→ WHAT TO WORK ON:
Please print, exactly, only the lines in the entries below from the line that has "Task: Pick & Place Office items" through the line that has "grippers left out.". Pictures don't go in.

→ MATERIAL TO PROCESS:

==*==

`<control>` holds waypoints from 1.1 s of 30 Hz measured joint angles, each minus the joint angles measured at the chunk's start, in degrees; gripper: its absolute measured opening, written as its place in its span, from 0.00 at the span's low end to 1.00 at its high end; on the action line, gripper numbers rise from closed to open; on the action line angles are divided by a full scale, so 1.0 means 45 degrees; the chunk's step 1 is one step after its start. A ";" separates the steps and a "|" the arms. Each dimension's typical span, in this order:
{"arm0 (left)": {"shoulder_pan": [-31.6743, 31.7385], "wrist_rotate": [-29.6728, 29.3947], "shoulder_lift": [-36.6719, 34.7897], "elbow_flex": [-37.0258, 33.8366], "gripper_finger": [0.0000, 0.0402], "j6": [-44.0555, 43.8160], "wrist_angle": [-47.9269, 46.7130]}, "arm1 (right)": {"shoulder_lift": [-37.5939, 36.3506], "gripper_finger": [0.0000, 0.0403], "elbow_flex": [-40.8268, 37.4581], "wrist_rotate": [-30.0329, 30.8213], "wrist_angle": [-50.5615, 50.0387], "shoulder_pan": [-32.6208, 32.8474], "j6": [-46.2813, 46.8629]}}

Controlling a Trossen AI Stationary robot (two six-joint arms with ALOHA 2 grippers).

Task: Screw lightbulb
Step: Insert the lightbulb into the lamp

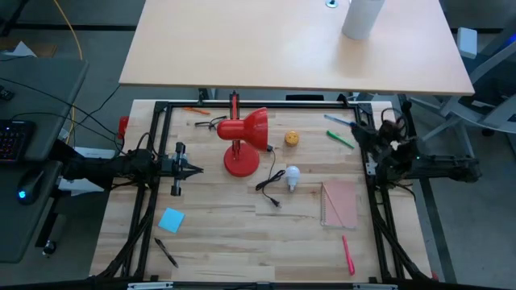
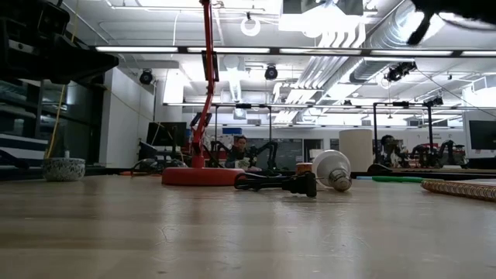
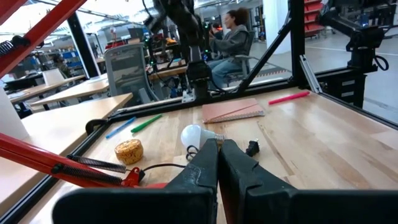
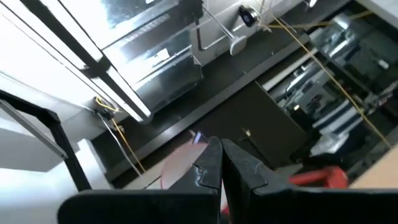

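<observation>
Beyond the pale wooden table lies a workshop with long ceiling strip lights, exposed ducts, a grey office chair, a second light desk and a seated person.

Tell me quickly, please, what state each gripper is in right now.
Left gripper: fingers shut, holding nothing, at the table's left edge.
Right gripper: fingers shut, holding nothing, at the table's right edge.

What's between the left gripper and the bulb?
The red lamp, partly. In the high view its round base lies near the line from the left gripper to the bulb, and its black cord trails beside the bulb. The left wrist view still sees the bulb, just past the fingertips.
</observation>
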 joint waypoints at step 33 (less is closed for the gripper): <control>0.0000 -0.5539 0.0032 0.0024 0.00 -0.2291 1.0455 | 0.4523 0.00 0.8457 -0.0476 -1.4008 -0.0030 0.0785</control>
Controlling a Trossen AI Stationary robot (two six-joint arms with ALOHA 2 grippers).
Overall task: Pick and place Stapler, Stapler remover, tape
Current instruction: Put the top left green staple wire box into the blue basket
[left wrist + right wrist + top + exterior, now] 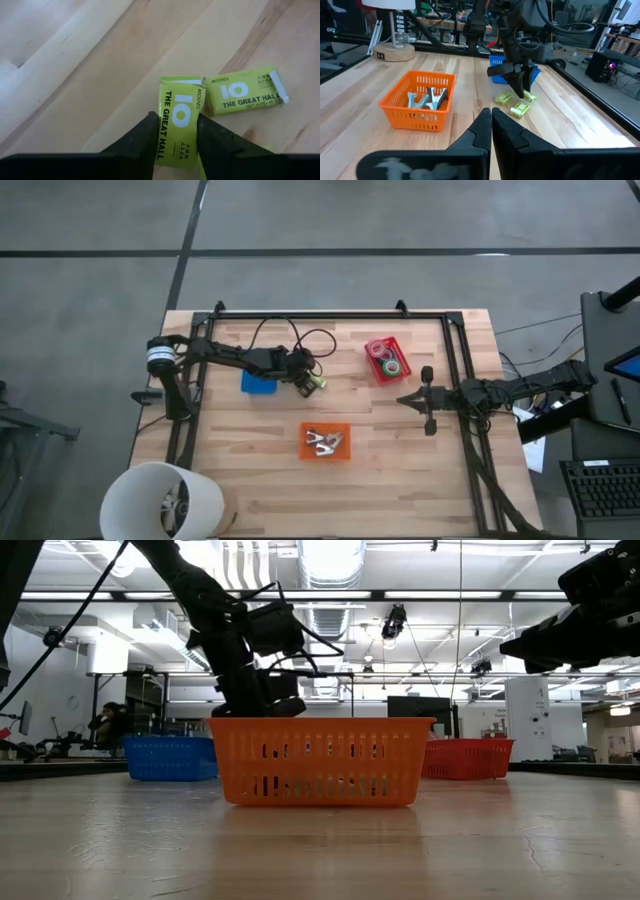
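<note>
One yellow-green staple box (177, 125) is straddled by the left gripper (176, 131) fingers, narrowed on its long sides but grip not confirmed; long axis runs w/ fingers, near desk centre beside blue bin (258, 383). Right gripper (491, 125) is parked shut near the right edge.

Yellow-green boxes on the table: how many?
3 visible. One sits between the left gripper's jaws, one is half hidden under it, one lies beside them. More may be hidden.

Three tape rolls (387, 360), blue, red-pink and green, lie in the red bin (378, 374).
</note>
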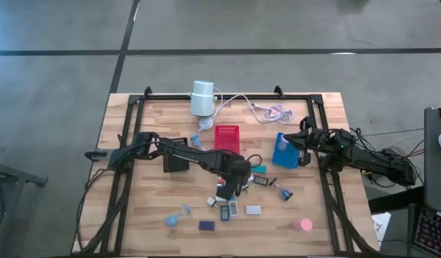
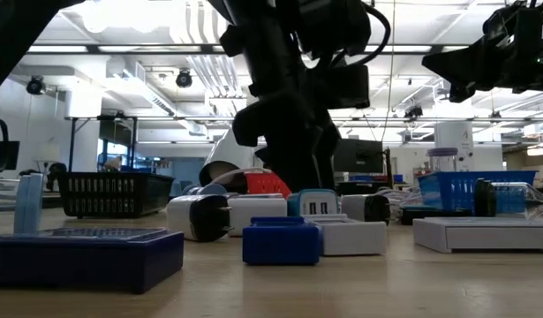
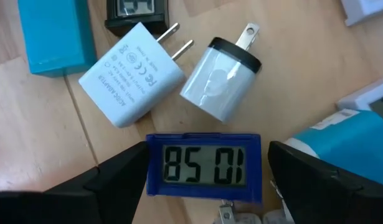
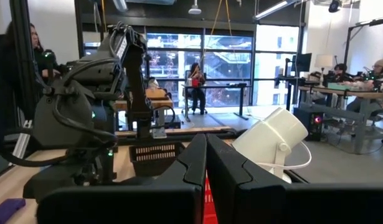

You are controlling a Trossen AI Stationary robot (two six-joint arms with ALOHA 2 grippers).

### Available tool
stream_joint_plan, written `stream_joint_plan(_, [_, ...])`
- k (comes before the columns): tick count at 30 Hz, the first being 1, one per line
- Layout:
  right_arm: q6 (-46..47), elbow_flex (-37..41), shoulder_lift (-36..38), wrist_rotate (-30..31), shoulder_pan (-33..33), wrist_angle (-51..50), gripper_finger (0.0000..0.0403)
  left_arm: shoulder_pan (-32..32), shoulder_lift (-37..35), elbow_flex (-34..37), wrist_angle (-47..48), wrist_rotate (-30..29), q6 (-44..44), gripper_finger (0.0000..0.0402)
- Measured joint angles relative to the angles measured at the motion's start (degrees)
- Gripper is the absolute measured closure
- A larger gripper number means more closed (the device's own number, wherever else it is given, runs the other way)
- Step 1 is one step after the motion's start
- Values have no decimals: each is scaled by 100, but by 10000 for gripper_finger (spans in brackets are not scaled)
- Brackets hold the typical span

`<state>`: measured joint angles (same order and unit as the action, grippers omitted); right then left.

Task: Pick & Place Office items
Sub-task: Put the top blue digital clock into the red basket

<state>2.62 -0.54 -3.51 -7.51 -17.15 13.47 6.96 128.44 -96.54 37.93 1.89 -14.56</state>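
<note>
wooden table (image 1: 134, 215), scattered office items (image 1: 227, 208)

Small office items (image 1: 227, 212) lie scattered on the wood, a blue digital clock (image 3: 203, 167) beside two white plug adapters (image 3: 132, 73).

Matt white plastic adapter (image 3: 132, 74), metal prongs; glossy blue plastic clock (image 3: 203, 167); wood-grain table (image 3: 48, 137).

A wooden table (image 1: 134, 222) carries scattered office items (image 1: 234, 208), 3 trays (image 1: 226, 137) and a white cylinder (image 1: 202, 98).
</note>
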Motion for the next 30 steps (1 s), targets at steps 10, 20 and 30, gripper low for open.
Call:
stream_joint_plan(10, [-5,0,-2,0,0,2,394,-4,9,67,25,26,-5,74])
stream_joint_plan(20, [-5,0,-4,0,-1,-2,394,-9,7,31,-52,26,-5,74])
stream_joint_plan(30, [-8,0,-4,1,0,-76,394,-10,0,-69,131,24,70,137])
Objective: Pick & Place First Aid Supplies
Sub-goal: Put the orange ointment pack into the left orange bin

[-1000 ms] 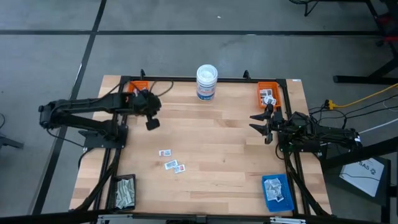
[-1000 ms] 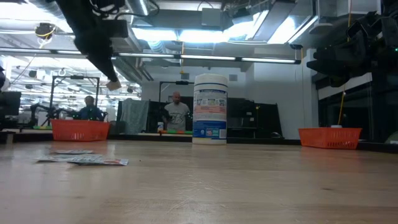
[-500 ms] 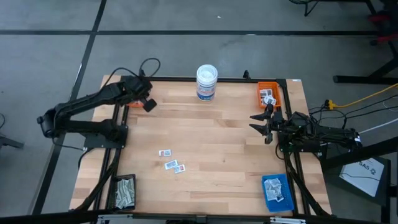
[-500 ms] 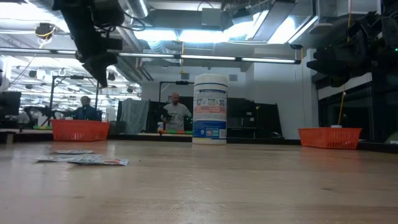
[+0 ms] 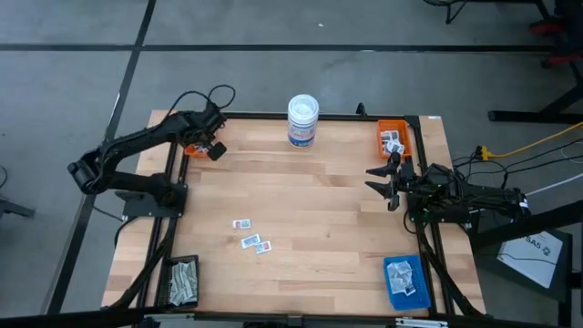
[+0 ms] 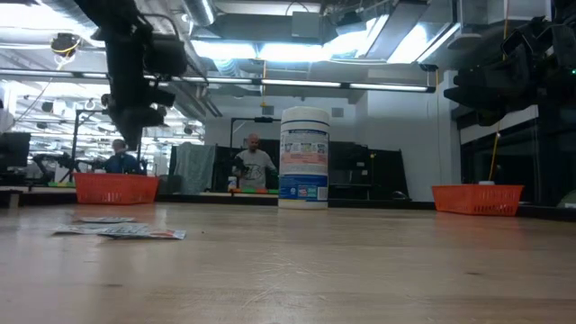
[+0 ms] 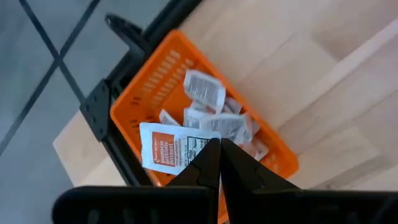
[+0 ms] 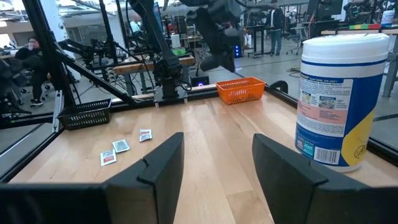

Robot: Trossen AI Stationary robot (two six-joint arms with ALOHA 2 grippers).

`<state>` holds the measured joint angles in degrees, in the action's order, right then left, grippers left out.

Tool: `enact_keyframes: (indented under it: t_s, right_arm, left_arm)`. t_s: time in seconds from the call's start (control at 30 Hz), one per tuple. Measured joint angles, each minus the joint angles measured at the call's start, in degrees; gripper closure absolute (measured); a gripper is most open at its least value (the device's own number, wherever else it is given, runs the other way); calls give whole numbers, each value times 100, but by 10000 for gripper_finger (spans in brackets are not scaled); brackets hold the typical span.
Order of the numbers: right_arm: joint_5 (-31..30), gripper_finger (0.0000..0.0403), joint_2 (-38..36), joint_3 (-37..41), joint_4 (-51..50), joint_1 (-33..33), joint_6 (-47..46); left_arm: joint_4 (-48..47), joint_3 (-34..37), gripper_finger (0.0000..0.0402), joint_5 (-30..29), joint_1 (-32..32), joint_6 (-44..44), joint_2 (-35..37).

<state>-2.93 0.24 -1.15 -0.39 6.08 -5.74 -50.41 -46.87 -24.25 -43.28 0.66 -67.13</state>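
Left gripper [image 7: 214, 163] up above the orange basket [image 7: 127, 102] at the far left corner of the worktop [image 5: 319, 191], fingers pinched shut on a white packet [image 7: 168, 148] with small print. More white packets [image 7: 214, 121] piled inside that basket, under the held one. Black basket [image 5: 180, 281] at the near left corner, stuffed with pale greenish strips [image 5: 185, 283]. Three small packets [image 5: 250, 236] flat on the wood, near the left middle, close together and well apart from every basket. White round tub [image 5: 302, 120] with a blue label upright at the far edge, in the middle. Second orange basket [image 5: 394, 139] at the far right corner, with a few packets in it. Right gripper [image 5: 382, 180] just near of that basket, over the right side of the worktop, fingers spread apart and holding nothing. Blue tray [image 5: 404, 281] at the near right corner, with packets lying in it. People [image 6: 255, 162] far off in the room behind the worktop.
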Motion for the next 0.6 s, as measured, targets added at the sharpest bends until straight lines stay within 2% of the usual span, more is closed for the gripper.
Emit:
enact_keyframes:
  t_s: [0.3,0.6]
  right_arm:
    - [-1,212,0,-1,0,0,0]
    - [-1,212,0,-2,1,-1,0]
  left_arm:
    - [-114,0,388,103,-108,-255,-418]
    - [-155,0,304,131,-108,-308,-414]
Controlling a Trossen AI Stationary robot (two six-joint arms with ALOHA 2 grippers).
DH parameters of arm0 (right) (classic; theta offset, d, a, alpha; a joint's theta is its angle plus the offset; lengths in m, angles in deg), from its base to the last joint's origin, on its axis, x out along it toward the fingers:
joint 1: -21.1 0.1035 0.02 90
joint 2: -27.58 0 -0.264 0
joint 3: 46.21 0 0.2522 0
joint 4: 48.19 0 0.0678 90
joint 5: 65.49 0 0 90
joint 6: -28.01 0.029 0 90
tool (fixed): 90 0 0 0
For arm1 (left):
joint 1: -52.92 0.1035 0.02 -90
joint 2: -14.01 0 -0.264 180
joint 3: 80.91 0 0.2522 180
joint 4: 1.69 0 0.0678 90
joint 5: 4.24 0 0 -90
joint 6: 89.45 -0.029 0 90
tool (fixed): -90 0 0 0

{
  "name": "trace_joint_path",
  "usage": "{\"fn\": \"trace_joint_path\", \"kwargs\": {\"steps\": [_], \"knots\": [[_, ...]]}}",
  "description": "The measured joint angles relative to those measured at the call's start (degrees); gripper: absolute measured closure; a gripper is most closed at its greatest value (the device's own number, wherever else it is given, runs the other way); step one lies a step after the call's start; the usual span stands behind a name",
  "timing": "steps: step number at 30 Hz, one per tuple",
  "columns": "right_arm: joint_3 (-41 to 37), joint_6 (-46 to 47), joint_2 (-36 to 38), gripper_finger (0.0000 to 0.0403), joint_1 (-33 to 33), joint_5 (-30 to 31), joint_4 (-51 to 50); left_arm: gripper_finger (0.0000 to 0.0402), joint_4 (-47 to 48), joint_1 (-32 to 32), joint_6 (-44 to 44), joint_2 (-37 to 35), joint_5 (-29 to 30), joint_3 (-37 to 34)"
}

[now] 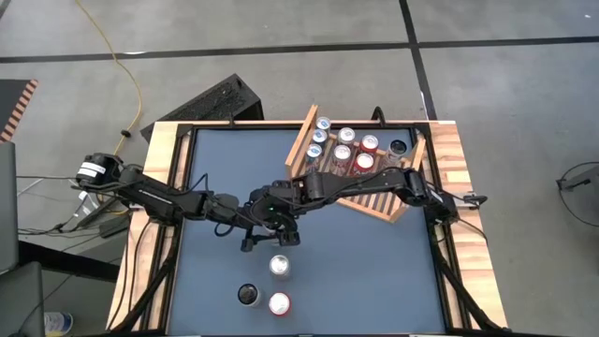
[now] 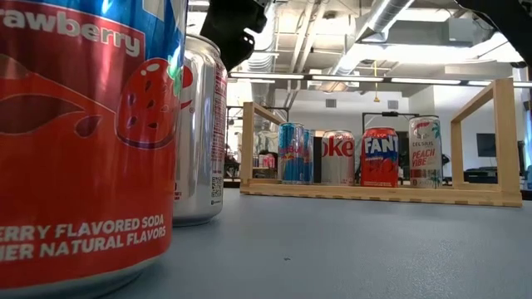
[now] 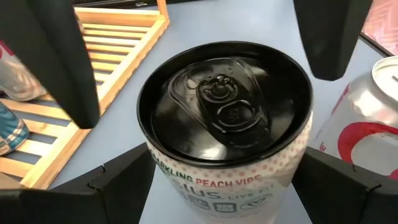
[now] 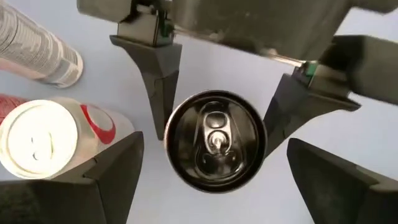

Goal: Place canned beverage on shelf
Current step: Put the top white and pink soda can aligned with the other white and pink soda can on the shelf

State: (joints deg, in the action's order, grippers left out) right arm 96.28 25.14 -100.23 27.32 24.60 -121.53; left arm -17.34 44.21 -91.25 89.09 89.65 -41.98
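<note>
- Wooden shelf (image 1: 381, 212) sits at the far right of the table, angled. From above I count about eight cans on its slatted base, grouped toward one end, with bare slats left at the other.
- Task status, as judged: partly done. Three loose cans stand on the near table, well apart from the shelf: a silver-topped can (image 1: 280, 267), a black-topped can (image 1: 249, 296) and a red-and-white-topped can (image 1: 279, 304).
- Current item: the peach can (image 3: 224, 106), black lid, upright, near table centre between the shelf and the loose cans.
- Left gripper (image 1: 265, 225) brackets this can. The right wrist view shows a finger against the rim on either side, so I judge it clamped. Whether the can is clear of the table cannot be told.
- Right gripper (image 4: 212, 143) hangs directly above the same can, its fingers spread wide and holding nothing.
- Remaining work, as judged: carry the peach can to the free slats, set it down, then do the same for the three loose cans.
- Legible writing on the held can: "PEACH VIBE", with part of a brand word ending "IUS".
- Legible on the shelf, low view: "oke" on a silver can (image 2: 337, 158), "FAN" on an orange-red can (image 2: 380, 156), "CELSIUS PEACH VIBE" on a white can (image 2: 425, 151). The blue can's (image 2: 291, 153) text is unreadable.
- Nearest can in the low view (image 2: 83, 141): "rawberry", "FLAVORED SODA", "NATURAL FLAVORS".
</note>
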Motion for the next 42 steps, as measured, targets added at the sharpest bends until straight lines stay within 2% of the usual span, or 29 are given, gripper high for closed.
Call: {"fn": "trace_joint_path", "kwargs": {"steps": [5, 15, 26, 42], "knots": [[0.0, 0.0, 0.0, 0.0033, 0.0, 0.0, 2.7, 0.0068, 0.0, 0.0, 0.0, 0.0, 0.0, 0.0], [-0.2, 2.4, -0.9, 0.0036, 0.1, -0.2, 1.8, 0.0068, 0.0, 0.0, 0.0, 0.0, 0.0, 0.0], [-0.7, 2.9, -0.9, 0.0085, 0.1, -0.3, 1.7, 0.0068, -0.1, 0.0, 0.0, 0.0, 0.0, 0.0], [-0.7, 2.9, -0.9, 0.0088, 0.1, -0.6, 3.1, 0.0068, 0.0, 0.0, 0.0, 0.0, 0.0, 0.0]]}}
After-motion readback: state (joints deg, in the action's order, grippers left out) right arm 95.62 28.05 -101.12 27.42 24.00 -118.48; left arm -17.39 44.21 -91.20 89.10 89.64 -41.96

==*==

→ ANSWER SECTION:
Task: Pick & Place Office items
Sub-task: Put the top blue digital clock into the red basket

<state>2.62 -0.54 -3.51 -7.51 -17.15 13.47 6.96 128.44 -96.54 37.93 1.89 -14.56</state>
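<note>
wooden table (image 1: 134, 215), scattered office items (image 1: 227, 208)

Small office items (image 1: 227, 212) lie scattered on the wood, a blue digital clock (image 3: 203, 167) beside two white plug adapters (image 3: 132, 73).

Matt white plastic adapter (image 3: 132, 74), metal prongs; glossy blue plastic clock (image 3: 203, 167); wood-grain table (image 3: 48, 137).

A wooden table (image 1: 134, 222) carries scattered office items (image 1: 234, 208), 3 trays (image 1: 226, 137) and a white cylinder (image 1: 202, 98).
</note>
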Motion for the next 30 steps (1 s), targets at steps 10, 20 and 30, gripper low for open.
Call:
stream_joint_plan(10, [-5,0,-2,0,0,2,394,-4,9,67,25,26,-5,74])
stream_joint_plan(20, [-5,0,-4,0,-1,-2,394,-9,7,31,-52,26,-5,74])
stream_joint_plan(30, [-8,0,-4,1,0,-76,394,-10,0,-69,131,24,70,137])
Objective: Pick & Place First Aid Supplies
Sub-goal: Put the orange ointment pack into the left orange bin

[-1000 ms] 
[-1000 ms] 
[-500 ms] 
[-500 ms] 
[+0 ms] 
[+0 ms] 
[+0 ms] 
[+0 ms] 

Robot: Trossen AI Stationary robot (two six-joint arms with ALOHA 2 grippers).

`<state>` holds the measured joint angles in degrees, in the action's order, right then left, grippers left out.

This output is complete, and the exercise is done.